What are the uses for different animal parts? The Native Americans sure have a good mentality about it, and nothing goes to waste. My grandfather had a similar approach, which is why I’m such a stickler for knowing how and when to use all different parts of an animal. Obviously the skin and fur of an animal gets utilized completely in the taxidermy process, because that’s the essence of a taxidermy mount. Everyone knows that skulls are cool - they’re fun to clean and they look cool on display, whether as a standalone piece or when turned into some type of artwork. What about what’s inside the skull? Most people don’t know that the brain of any mammal native to North America, with the exception of the American Bison (otherwise known as a buffalo), contains enough acidity to tan its own hide. For example, the brain of a deer can be used to tan that deer’s hide. The brain of a squirrel can be used to tan that squirrel’s hide. You get it. Did you also know that poop can be used to tan hide? That’s how some Moroccan leather gets its wonderful medium-dark finish. Feces. I’ve got to hand it to them, though - that’s resourceful! (They also use urine.)

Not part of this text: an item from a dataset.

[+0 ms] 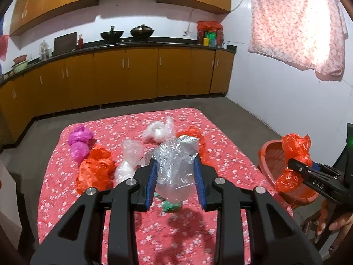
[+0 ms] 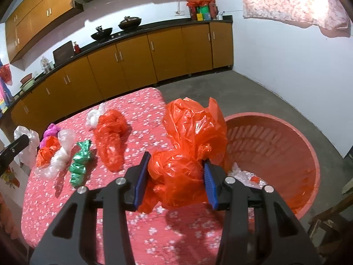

Meat from almost any animal can be eaten by something. I’ve eaten rabbit meat from my own classes and I’ve had students feed rat meat from my classes to their pets. I’m not Shrek, so I’ve never tried eating rat meat myself. I can’t imagine it would be horrible, just a little tedious considering how many rats one person would need to eat for a meal. Same thing with squirrels - people eat those too! But what do you do with, say, cat meat from someone’s deceased pet? Easy enough - compost it, and give it back to the earth. Bugs have to eat something! Animal organs are also useful - they contain tons of nutritional value, which makes them great for pet food. I’m an advocate for this forum where people talk about feeding their dogs whole frozen (skinned) rabbits and let them have at it with a rabbit-sicle in the backyard. Another thing to do is fix them in formalin and create a wet specimen for display purposes. Once you’ve stripped away the skin, fur, meat, and organs, you’re left with bare bones - almost literally. After they’ve been cleaned there are a whole slew of things you can do with them. Most people who practice taxidermy make things out of bones like art or jewelry, but you can also grind them into a fine meal and use them to fertilize your garden. Bone meal is made of actual bone! No matter how a specimen is acquired, or whether you personally consider it “ethical” or not - this is how all of the parts of an animal can be used.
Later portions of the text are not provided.